Appellate Case: 21-9565     Document: 010110690015       Date Filed: 05/27/2022     Page: 1
                                                                                   FILED
                                                                       United States Court of Appeals
                       UNITED STATES COURT OF APPEALS                          Tenth Circuit

                              FOR THE TENTH CIRCUIT                            May 27, 2022
                          _________________________________
                                                                          Christopher M. Wolpert
                                                                              Clerk of Court
  OMAR OSIEL DUARTE-LOPEZ,

        Petitioner,

  v.                                                           No. 21-9565
                                                           (Petition for Review)
  MERRICK B. GARLAND, United States
  Attorney General,

        Respondent.
                          _________________________________

                              ORDER AND JUDGMENT*
                          _________________________________

 Before TYMKOVICH, Chief Judge, HOLMES, and ROSSMAN, Circuit Judges.
                  _________________________________

        Omar Osiel Duarte-Lopez petitions for review of a final order of removal

 issued by the Board of Immigration Appeals (BIA), which affirmed the denial of his

 application for cancellation of removal by an Immigration Judge (IJ). We dismiss the

 petition for lack of jurisdiction.

        *
         After examining the briefs and appellate record, this panel has determined
 unanimously to honor the parties’ request for a decision on the briefs without oral
 argument. See Fed. R. App. P. 34(f); 10th Cir. R. 34.1(G). The case is therefore
 submitted without oral argument. This order and judgment is not binding precedent,
 except under the doctrines of law of the case, res judicata, and collateral estoppel. It
 may be cited, however, for its persuasive value consistent with Fed. R. App. P. 32.1
 and 10th Cir. R. 32.1.
Appellate Case: 21-9565    Document: 010110690015       Date Filed: 05/27/2022       Page: 2

                                   BACKGROUND

       Mr. Duarte, a native and citizen of Mexico, entered the United States in 1998

 or 1999. The Department of Homeland Security served him with a notice to appear

 in March 2010. Mr. Duarte conceded removability before an IJ and applied for

 discretionary cancellation of removal. This required him to show, among other

 criteria, that “exceptional and extremely unusual hardship” to certain qualifying

 relatives—here, his two U.S.-citizen daughters—would result from his removal.

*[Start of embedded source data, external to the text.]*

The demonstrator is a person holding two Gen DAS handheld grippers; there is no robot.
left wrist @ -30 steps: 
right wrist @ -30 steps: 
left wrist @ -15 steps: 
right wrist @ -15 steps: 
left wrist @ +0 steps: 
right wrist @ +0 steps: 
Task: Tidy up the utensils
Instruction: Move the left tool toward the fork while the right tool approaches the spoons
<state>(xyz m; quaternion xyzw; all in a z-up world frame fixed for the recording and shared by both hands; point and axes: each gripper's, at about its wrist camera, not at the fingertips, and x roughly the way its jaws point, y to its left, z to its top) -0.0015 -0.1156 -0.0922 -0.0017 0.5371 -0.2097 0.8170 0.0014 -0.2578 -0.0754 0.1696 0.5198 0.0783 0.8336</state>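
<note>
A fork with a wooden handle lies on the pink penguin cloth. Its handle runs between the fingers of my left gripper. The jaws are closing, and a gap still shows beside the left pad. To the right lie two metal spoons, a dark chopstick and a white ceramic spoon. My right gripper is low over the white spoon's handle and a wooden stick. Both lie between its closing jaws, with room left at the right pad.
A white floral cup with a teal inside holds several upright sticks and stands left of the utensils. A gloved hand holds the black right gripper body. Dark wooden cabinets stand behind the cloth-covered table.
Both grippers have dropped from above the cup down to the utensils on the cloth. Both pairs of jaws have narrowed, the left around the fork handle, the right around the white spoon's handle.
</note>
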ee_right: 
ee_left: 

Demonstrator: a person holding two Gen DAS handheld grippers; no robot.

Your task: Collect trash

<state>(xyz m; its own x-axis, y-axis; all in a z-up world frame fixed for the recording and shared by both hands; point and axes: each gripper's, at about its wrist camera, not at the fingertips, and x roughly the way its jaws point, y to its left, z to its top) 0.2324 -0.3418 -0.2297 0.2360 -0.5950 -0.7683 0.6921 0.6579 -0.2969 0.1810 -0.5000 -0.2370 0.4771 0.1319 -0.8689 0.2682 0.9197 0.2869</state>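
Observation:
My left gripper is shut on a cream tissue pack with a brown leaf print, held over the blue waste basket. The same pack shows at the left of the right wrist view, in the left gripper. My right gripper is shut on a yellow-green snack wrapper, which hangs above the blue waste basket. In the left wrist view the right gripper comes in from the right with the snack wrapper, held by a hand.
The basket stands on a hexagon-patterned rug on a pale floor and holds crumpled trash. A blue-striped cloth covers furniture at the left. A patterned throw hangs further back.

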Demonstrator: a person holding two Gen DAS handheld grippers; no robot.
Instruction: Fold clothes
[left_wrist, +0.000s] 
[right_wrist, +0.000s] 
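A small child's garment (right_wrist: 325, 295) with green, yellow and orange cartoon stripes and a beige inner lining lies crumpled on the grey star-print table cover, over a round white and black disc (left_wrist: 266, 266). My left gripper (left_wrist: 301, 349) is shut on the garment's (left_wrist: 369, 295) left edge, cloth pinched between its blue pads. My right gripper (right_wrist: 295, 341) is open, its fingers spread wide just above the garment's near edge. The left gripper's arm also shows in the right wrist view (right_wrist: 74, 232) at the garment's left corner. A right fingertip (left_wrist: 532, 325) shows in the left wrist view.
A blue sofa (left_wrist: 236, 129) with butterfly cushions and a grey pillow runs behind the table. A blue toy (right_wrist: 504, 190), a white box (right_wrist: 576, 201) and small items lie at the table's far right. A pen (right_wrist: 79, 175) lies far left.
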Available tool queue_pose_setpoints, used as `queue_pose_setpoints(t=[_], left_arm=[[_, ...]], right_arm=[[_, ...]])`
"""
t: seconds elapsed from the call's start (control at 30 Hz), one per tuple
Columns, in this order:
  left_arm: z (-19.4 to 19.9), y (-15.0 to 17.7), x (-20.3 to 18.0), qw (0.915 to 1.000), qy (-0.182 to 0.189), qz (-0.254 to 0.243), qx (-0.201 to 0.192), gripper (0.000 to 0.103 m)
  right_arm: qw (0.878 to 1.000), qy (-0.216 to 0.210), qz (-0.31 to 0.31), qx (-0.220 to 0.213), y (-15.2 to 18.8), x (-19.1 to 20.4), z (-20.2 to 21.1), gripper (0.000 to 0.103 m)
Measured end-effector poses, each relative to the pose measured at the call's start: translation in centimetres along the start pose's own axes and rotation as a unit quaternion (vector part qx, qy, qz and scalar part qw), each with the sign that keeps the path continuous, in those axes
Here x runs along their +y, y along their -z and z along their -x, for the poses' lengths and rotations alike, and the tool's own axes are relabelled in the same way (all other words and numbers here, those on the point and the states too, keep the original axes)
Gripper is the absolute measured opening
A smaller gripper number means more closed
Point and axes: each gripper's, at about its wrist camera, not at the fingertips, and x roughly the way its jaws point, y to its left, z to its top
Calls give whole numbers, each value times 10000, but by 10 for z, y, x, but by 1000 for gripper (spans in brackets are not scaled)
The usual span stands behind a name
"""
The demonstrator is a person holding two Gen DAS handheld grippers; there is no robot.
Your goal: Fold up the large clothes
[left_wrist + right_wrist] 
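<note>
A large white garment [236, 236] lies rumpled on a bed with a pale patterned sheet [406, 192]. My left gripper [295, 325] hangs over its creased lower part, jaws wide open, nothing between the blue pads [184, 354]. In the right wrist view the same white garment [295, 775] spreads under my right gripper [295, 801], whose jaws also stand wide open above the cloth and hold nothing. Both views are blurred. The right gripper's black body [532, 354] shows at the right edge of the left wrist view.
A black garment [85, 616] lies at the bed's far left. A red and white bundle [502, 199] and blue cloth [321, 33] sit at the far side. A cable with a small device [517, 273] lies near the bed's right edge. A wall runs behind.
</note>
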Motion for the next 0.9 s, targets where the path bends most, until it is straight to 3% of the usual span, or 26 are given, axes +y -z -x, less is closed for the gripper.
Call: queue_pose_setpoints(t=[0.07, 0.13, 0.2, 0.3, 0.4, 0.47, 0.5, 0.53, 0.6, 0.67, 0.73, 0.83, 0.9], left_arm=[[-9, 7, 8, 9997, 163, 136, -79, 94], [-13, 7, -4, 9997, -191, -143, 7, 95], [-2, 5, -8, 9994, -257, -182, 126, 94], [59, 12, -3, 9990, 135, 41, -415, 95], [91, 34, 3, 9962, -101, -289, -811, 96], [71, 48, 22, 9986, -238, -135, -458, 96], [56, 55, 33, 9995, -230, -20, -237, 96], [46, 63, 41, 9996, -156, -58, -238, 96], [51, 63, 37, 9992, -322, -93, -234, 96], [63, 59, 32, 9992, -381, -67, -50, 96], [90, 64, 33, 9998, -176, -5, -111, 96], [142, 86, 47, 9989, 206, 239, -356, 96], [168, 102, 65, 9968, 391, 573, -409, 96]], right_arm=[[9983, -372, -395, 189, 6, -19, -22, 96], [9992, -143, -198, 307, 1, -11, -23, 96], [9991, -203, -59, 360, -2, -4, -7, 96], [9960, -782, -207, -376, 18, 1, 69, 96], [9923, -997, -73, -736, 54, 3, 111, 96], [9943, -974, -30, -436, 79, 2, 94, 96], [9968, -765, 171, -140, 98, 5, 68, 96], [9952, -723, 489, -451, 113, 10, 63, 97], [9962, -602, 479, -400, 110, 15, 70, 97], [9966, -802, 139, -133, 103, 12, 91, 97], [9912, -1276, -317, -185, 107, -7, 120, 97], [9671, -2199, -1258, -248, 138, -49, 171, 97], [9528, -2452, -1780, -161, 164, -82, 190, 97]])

 See 8 U.S.C. § 1229b(b)(1).

       The IJ denied his application for cancellation of removal, so Mr. Duarte

 appealed to the BIA. In 2013, the BIA remanded the matter back to the IJ for further

 consideration of Mr. Duarte’s application. The BIA concluded the IJ did not

 “adequately address the impact of being in the mother’s care on the children,” nor did

 the IJ “consider the impact of living with the mother in a potentially dangerous

 environment.” R. at 409. The BIA ordered that, on remand, “the parties should be

 allowed to present additional testimony and to submit additional documentary

 evidence regarding the children’s current living conditions, the ability of the mother

 to take care of the children on her own upon the respondent’s removal, and any

 changes in the legal custody of the children.” Id.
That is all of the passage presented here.